According to the Banking Act, an approval and licence from the FSC are required for setting up and operating a bank in Taiwan.12 The minimum capital requirement for a commercial bank is NT$10 billion.13

The establishment, cancellation or relocation of any branch office, representative office, subsidiary or joint venture by a bank also require the FSC’s approval.14 If the branch office, representative office, subsidiary or joint venture concerned is in another jurisdiction, the FSC will consult with the CBC before granting its approval.15 In addition, separate approval from the CBC is required for a bank to conduct foreign exchange-related business or to set up and operate an offshore banking unit.16

iii Overseas banks in Taiwan

An overseas bank is not allowed to conduct business within the territory of Taiwan before obtaining the FSC’s approval to set up and operate a branch office in Taiwan.17

Moreover, an overseas bank may set up a representative office in Taiwan after obtaining the approval of the FSC.18 The permissible activities of the representative office of an overseas bank are limited to the collection of commercial and market information and business liaison.19

Furthermore, an FSC ruling issued on 10 September 2019 forbids domestic banks or branches of overseas banks acting as unlicensed overseas banks’ agents to provide financial services in Taiwan.
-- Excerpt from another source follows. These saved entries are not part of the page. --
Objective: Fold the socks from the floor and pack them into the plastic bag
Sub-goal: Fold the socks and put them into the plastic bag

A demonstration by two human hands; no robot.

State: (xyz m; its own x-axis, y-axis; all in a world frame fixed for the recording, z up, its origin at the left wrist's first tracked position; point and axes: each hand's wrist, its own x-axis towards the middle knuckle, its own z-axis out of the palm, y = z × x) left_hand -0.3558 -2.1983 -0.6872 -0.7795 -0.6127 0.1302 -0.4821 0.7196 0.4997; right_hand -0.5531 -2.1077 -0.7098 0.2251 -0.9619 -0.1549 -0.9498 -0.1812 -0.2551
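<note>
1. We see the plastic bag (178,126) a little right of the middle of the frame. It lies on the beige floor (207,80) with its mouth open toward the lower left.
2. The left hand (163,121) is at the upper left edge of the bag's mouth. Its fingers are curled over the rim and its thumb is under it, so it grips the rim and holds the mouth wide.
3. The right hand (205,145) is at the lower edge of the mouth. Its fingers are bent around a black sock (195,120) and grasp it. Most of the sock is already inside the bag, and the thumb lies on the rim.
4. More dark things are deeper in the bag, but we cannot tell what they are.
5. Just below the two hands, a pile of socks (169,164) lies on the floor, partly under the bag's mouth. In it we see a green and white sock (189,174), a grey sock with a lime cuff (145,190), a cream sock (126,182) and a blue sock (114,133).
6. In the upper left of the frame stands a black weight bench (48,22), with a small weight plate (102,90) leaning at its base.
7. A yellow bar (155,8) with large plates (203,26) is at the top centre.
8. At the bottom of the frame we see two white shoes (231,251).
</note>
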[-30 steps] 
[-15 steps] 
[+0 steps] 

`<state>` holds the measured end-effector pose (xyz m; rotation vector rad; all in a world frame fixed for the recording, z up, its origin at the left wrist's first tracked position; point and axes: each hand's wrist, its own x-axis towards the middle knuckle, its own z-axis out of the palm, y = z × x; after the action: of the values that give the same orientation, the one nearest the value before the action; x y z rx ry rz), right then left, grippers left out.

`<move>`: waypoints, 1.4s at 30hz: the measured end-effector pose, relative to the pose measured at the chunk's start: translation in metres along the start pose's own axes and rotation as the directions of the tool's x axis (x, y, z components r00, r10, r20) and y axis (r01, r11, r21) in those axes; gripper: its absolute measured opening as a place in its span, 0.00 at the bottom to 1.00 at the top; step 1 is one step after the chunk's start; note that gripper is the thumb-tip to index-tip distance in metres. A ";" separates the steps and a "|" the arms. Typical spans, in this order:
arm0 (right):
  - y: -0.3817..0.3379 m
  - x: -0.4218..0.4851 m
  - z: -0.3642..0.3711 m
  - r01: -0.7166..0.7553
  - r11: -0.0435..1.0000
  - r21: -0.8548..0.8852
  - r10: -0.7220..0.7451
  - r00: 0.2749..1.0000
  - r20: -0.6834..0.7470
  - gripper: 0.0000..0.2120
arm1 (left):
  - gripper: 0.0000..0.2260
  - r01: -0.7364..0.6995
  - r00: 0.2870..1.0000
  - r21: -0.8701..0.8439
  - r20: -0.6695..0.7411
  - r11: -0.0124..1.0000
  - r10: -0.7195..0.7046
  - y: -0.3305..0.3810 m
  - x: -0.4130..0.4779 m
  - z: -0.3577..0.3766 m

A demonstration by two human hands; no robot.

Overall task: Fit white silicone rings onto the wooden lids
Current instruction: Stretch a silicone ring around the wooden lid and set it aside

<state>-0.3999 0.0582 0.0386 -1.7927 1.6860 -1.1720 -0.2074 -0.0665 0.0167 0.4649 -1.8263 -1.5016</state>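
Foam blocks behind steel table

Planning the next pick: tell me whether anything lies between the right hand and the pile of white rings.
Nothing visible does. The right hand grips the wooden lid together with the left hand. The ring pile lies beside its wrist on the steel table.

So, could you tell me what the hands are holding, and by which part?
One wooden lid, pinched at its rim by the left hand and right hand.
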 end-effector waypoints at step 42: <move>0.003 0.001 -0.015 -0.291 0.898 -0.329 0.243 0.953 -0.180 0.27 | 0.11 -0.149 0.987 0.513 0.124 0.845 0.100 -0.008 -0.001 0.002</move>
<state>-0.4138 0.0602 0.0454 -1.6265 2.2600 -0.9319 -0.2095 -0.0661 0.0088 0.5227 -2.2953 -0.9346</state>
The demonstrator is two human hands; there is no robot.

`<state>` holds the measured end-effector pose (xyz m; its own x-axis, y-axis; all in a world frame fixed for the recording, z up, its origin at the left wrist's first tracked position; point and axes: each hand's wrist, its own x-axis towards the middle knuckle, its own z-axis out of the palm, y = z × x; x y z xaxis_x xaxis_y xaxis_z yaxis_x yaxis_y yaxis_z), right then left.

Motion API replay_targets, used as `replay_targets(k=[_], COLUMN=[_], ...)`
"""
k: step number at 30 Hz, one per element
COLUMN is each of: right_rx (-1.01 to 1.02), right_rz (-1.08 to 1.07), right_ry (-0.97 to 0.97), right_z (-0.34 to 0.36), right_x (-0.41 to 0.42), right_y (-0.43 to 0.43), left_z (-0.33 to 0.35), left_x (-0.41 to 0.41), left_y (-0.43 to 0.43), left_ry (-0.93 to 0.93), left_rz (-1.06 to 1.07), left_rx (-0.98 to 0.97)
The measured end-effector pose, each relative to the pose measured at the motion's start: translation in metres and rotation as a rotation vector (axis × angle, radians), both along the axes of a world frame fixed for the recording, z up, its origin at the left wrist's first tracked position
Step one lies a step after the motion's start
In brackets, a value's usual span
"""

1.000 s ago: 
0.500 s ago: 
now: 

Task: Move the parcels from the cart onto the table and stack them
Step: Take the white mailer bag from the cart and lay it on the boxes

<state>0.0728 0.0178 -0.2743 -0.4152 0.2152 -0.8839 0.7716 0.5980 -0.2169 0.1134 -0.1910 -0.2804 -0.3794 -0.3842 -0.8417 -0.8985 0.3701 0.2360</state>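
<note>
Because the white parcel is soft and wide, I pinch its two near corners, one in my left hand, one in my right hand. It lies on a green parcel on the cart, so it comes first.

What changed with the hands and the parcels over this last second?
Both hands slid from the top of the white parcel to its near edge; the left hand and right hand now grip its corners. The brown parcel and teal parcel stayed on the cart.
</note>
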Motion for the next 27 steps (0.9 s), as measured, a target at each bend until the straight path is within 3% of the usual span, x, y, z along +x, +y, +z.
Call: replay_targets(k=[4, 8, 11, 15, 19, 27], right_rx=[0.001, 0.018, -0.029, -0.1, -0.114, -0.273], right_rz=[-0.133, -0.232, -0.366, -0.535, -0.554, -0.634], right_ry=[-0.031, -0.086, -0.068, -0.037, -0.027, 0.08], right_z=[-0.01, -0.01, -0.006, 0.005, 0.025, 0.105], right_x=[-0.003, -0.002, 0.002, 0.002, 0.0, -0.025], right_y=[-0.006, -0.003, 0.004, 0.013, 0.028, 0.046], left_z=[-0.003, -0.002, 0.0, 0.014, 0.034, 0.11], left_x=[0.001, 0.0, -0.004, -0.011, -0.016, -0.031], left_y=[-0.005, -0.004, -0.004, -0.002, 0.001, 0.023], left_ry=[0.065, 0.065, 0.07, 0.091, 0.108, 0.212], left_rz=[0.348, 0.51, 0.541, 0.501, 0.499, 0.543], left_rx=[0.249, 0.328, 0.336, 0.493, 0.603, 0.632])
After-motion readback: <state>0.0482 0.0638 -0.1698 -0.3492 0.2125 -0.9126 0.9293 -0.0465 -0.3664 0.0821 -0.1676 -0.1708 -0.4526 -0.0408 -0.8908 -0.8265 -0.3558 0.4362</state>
Such behaviour would be treated as an evasion of the Banking Act, which would be penalised.20 It is generally understood that the FSC’s policy is to forbid an overseas bank with no Taiwanese branch office to conduct business in Taiwan unless the relevant transaction is carried out on an offshore transaction basis. While there is no crystal rule for such offshore transaction, it is generally understood that an overseas bank with no Taiwanese branch office shall avoid: (1) signing or receiving transactions or account opening documents in Taiwan; (2) using services of any local agent, intermediary or personnel in respect of such transactions; (3) meeting with any Taiwanese customers in Taiwan for specific transactions; and (4) initiating any public marketing or promotion activities in Taiwan.